Because a pandemic is a dynamic event, constantly producing different variants with different phenotypes, the prevalence of disease is naturally going to be affected. “People who got infected early in the pandemic may have a different long COVID profile and long COVID risk than people who got infected in the second or third year of the pandemic,” Al-Aly said. 

Most of the studies reported data from before the Omicron-variant era. Only eight reported data during that era. Omicron was not as lethal as previous variants, and consequently, fewer patients developed long COVID during that time. 

One of those who did is Yeng Chang, age 40 years, a family doctor who lives in Sherwood Park, Alberta, Canada. Chang developed long COVID during fall 2022 after getting the virus in June. By then, she’d been vaccinated three times, but she isn’t surprised that she got sick because each vaccine she had was developed before Omicron.

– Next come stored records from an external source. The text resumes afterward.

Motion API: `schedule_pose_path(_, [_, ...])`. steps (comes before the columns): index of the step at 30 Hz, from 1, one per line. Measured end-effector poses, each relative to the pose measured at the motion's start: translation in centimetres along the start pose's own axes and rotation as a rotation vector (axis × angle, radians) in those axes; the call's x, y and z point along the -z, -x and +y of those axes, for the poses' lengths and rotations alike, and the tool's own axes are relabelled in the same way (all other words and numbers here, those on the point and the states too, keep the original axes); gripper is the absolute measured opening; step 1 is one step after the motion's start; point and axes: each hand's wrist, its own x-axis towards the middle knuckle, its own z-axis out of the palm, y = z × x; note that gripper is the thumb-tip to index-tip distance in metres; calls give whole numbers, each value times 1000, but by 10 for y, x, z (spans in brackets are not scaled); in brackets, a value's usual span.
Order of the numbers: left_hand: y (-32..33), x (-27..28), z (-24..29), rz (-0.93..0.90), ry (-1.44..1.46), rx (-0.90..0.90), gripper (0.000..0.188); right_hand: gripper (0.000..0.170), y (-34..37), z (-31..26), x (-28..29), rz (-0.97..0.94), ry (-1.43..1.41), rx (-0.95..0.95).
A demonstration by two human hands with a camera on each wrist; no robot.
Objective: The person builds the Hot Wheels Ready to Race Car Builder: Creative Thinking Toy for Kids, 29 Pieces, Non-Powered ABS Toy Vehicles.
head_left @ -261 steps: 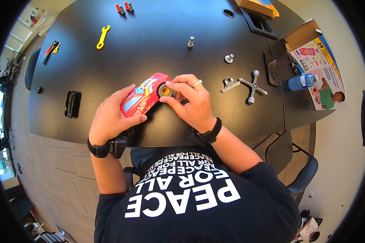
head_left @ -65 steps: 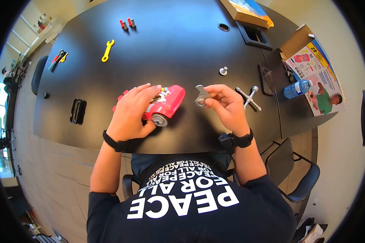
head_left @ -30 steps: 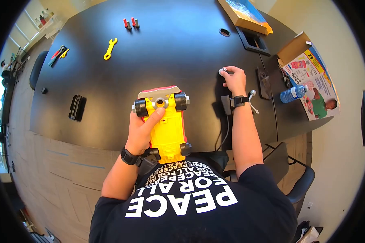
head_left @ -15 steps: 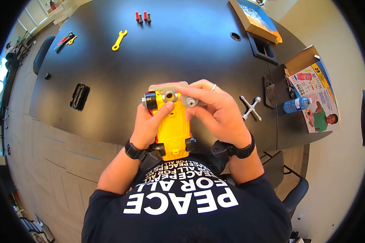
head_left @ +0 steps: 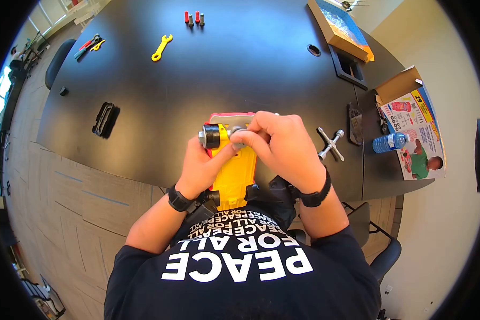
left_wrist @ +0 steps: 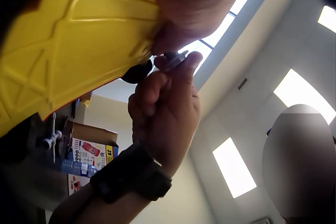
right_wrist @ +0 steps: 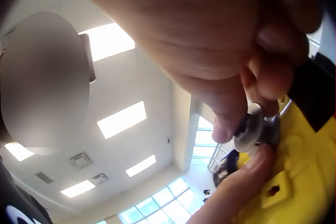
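My left hand (head_left: 200, 169) grips a toy car (head_left: 234, 176) turned over, with its yellow underside up and the red body edge showing below. Its thumb lies on the underside near a front fitting. Thumb and fingers of my right hand (head_left: 285, 146) pinch a grey flanged plug (right_wrist: 251, 129), right at the round fitting between the front wheels. One black front wheel (head_left: 212, 136) shows with a grey nut on its outside; the other is hidden behind the right hand in the head view. In the right wrist view, the left thumb (right_wrist: 244, 182) touches close to the plug.
A grey cross wrench (head_left: 332, 144) lies to the right, near a water bottle (head_left: 390, 142) and a printed box (head_left: 418, 133). Further back are a yellow wrench (head_left: 162, 48) and several red and grey pegs (head_left: 191, 19). A black case (head_left: 104, 119) lies left.
The car has gone from upright to underside up. My right hand put aside a small grey tool, picked the flanged plug off the table and brought it left to the car's front fitting.
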Motion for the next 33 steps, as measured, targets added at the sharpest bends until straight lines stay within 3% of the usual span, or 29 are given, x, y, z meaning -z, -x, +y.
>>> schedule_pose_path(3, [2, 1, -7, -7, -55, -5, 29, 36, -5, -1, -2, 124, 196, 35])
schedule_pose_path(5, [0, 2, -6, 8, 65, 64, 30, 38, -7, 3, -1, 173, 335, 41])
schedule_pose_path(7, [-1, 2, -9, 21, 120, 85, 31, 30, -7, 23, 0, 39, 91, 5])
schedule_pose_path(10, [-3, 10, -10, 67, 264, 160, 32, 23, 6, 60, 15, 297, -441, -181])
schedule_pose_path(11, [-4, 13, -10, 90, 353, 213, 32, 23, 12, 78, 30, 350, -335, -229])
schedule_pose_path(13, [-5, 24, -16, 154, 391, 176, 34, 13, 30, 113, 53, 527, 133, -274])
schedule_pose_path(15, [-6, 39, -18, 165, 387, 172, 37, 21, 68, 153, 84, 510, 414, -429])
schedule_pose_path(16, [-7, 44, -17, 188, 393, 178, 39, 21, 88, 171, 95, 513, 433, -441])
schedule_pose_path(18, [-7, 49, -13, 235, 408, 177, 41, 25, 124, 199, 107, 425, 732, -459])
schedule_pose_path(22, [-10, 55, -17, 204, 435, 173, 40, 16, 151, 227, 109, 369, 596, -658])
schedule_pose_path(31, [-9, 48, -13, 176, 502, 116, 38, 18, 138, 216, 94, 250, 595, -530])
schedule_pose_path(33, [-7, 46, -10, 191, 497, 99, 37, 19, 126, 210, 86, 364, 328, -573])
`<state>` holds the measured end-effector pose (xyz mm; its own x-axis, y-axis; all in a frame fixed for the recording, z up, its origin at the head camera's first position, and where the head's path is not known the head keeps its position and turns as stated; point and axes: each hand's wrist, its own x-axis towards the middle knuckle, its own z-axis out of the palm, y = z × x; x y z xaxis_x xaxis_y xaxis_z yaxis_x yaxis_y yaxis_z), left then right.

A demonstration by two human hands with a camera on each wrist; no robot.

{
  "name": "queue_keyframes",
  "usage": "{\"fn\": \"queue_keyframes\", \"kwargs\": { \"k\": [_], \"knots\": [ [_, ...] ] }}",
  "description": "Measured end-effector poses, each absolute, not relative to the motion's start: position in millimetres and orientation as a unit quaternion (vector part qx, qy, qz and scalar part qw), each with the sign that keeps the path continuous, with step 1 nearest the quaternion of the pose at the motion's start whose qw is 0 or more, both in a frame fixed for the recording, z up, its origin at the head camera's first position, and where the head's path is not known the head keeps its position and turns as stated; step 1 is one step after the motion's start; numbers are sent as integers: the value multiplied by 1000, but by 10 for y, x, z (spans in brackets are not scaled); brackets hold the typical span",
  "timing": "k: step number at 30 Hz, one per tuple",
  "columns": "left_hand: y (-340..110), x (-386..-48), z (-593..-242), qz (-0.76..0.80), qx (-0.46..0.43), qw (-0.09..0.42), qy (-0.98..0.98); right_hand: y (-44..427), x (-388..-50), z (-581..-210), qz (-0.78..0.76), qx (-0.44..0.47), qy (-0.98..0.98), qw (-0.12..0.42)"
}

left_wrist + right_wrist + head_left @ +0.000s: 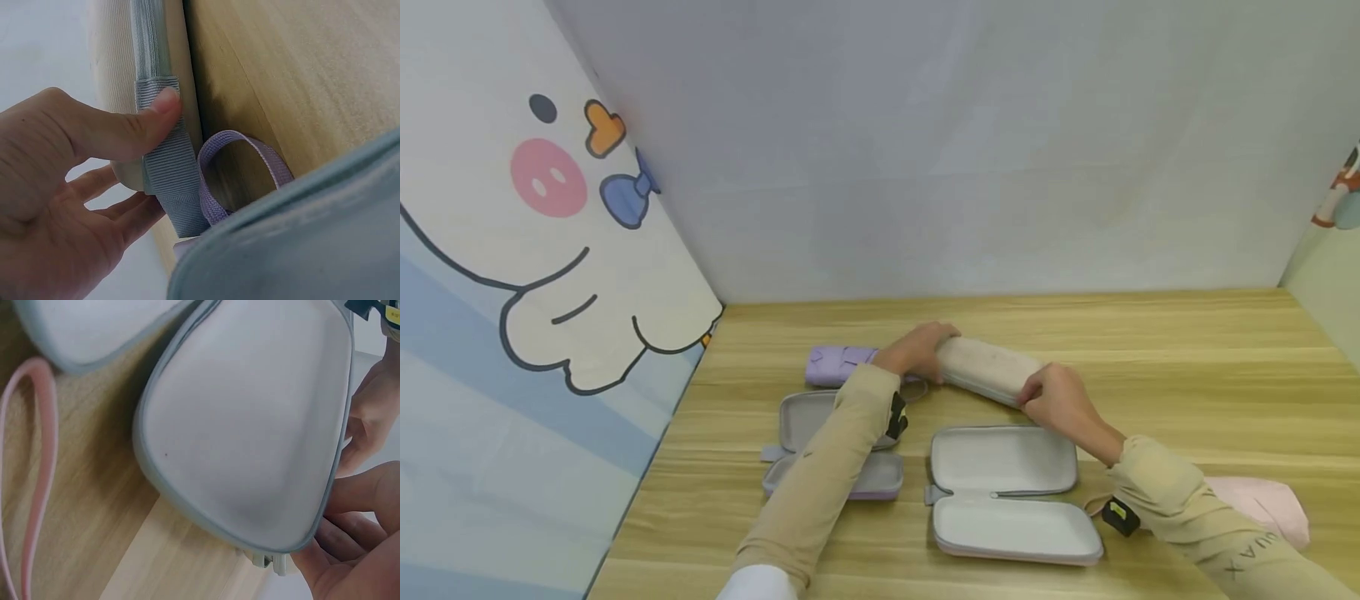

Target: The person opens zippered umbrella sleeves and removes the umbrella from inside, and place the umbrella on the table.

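Observation:
A long beige zip case [988,367] lies slanted on the table with its zipper side toward me. My left hand [917,350] grips its left end. In the left wrist view the thumb presses on a grey ribbed tab [169,144] beside the zipper [150,40], with fingers behind the case. At the right end, my right hand [1060,400] pinches the case's front edge. The right wrist view hides those fingertips partly behind an open case lid [244,425]; small metallic-looking zipper pulls [269,559] show beside them.
An open case with pale lining [1003,458] lies nearest in front; a grey-lined open case [868,475] is left of it, partly under my left sleeve. A folded purple item [838,365] lies behind, a pink one [1262,504] at right. A wall [970,167] stands behind the table.

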<state>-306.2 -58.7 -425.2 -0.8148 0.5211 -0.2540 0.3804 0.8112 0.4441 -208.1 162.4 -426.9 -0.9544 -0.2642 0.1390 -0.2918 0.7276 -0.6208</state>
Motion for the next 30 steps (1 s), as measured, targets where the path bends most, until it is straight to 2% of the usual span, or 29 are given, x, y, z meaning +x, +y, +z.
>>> {"fn": "queue_keyframes", "kwargs": {
  "k": [23,30],
  "knots": [
    [-608,-2868,-4303,185,244,120,945,1787,-2136,-4290,349,143,-926,28],
    [-581,-2837,-4329,190,223,118,949,1782,-2140,-4314,351,146,-925,27]
  ]
}}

“When I had COVID I was really sick, but I was well enough to stay home,” she said. “I think if I didn’t have my immunizations, I might have been hospitalized, and I don’t know what would have happened.” 

Long COVID has left Chang with brain fog, fatigue, and a lack of physical stamina that forced her to pause her medical practice. For the past year and a half, she’s spent more time as a patient than a physician. 

Chang had her fifth COVID vaccination in the fall and recommends that others do the same. “The booster you got however many years ago was effective for the COVID of that time but there is a new COVID now. You can’t just say, ‘I had one and I’m fine forever.’” 
 

A version of this article appeared on Medscape.com.